The Benefits of Bug Bounty Programs
The web is exploding—more people are using it to do more, in more varied ways, than at any point in its short history.
The phone is a perfect example of the rise of digital life. Since its invention at the end of the 20th century, it's expanded from a minor technical elite to over sixty percent of the world's population – more than five billion people are slated to have phones by the end of 2019. Our tiny pocket computers have conquered the world in under 30 years. Like the Big Bang, phone usage hasn't exploded so much as expanded at a stupendous rate, inflating to encompass the majority of the world's population. From the landline void came the spark of a mobile, unbounded future, and almost as quickly as the idea was conceived, it was realized.

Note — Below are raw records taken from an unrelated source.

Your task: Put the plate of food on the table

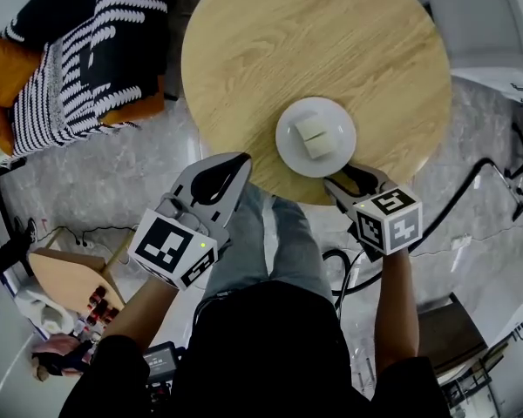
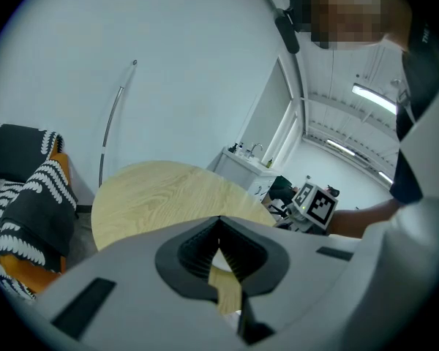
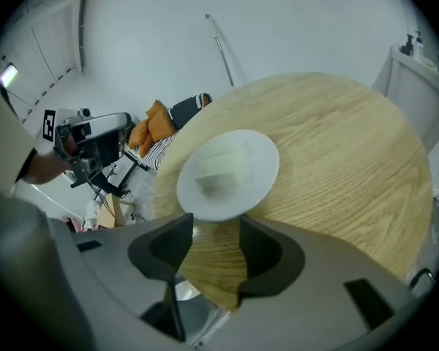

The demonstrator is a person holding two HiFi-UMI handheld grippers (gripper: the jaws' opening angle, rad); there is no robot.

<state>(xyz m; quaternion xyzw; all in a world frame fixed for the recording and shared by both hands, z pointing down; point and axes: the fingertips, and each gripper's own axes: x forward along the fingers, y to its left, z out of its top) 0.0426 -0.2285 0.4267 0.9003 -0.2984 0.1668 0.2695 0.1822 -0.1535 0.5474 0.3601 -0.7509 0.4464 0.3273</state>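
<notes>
One plate is being shown resting on the round table near its front edge, with a pale block of food on it. The right gripper is being held just short of the plate, jaws apart and empty. The left gripper is being held off the table's edge, jaws together on nothing. Placement is being judged done, so only a clean retreat is being called for, without nudging the plate.

The floor is of grey marbled stone. At the far left stands an orange sofa with black-and-white striped cushions. The round wooden table is in the middle, with a white counter near it at the right. A black cable lies on the floor. The wall is plain white, and long ceiling lamps are lit.
</notes>
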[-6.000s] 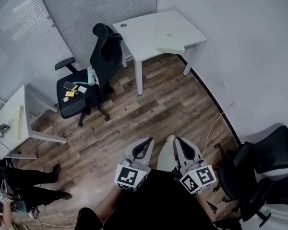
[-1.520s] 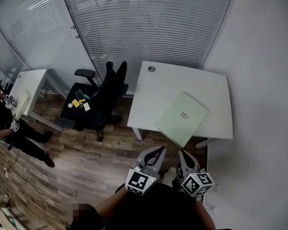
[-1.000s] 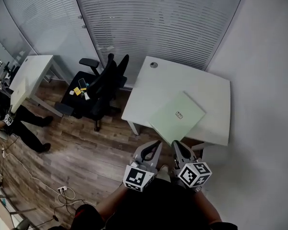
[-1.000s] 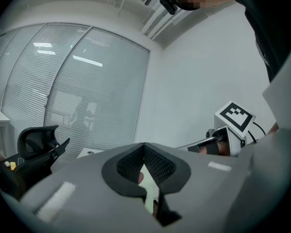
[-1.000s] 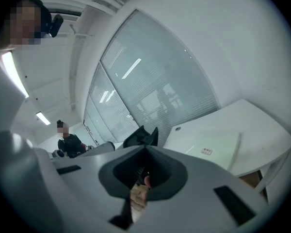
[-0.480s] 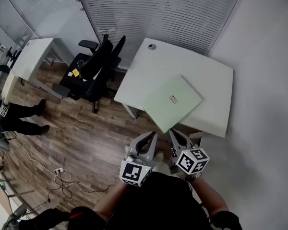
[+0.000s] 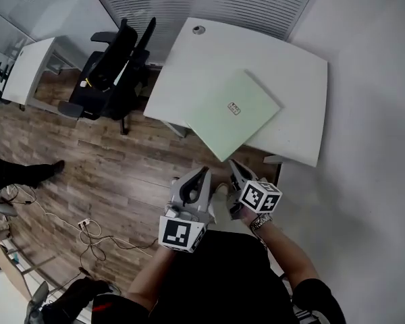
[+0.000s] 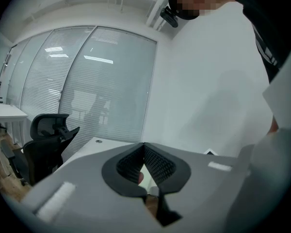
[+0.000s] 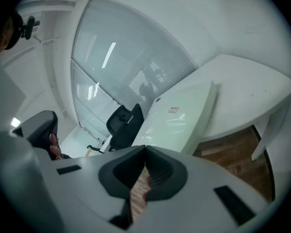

The following chart from the UN's 2015 study on its progress towards the Millennium Goals captures the extent to which phone ownership grew to encompass nearly everyone in the world just through the early 2010s:
As a result of that expansion in internet access and a parallel increase in the web's complexity, more people are able to get online easily and are capable of doing more once they're there. Shopping, banking, socializing – an increasing part of our lives is lived online. And thanks to the data analysis of wunderkind artificial neural networks (algorithms designed to replicate the mathematical model of the human brain and its astounding success at pattern-recognition), trends point to more data collection. Neural nets are complicated to write but easy enough to use – as long as you feed them enough information. Our devices know more about us than ever and they're learning more every day.
This graph shows how much data is being created (or is estimated to be created) every minute over the next couple of years. The y-x axis on the following graph is measured in zettabytes (ZB): 1 ZB = 1 billion terabytes (TB). The numbers are staggering:
More applications performing more complex services for more people and managing more data leads to things breaking. The demand for web developers has soared as companies try to realize their technical aspirations, but supply has not kept up with the almost unlimited appetite for development work. Coding bootcamps, online courses, and other alternatives to a four-year degree have become a popular entry point for a career in software engineering, but there's still a large gap between what the programming companies want done versus the programmers who are available and capable of doing it. As demands on developer time and attention have increased, security concerns once avoided as costly and nonessential have ballooned into crises for inattentive businesses, as vulnerabilities have led to data breaches, commercial exploitation, identity theft, and even espionage by state actors and criminal syndicates.
Bug bounties are the crowdsourced alternative to an expensive, in-house security apparatus. Technology companies (from mega corps to small, five-person start-ups) have embraced using public bug bounty programs to find the sort of faulty logic and mishandled data-processing in their applications that hackers typically use as footholds for larger campaigns. By finding vulnerabilities before they become exploits, companies can pay for work that directly reduces their exposure without having to cover the cost of a full security audit. Some companies choose to participate in third-party platforms, such as Bugcrowd or HackerOne, in order to standardize their payouts, submission report formatting, rules of engagement, and target lists, while others are large enough to run a program under their own umbrella.
Either way, by participating as a researcher, you get paid to apply your skills. And since many bug bounty marketplaces also track things such as the number of bugs you've found, their severity, and your general success rate, doing third-party research on public platforms can also be a great bridge to more work in security. If you're coming from a non-traditional background or don't have formal education in security, it could help make the case you've got the necessary skills to be productive in the field. You can do all of this while – by responsibly following the discovery and disclosure process – making the target application, and the general web, safer.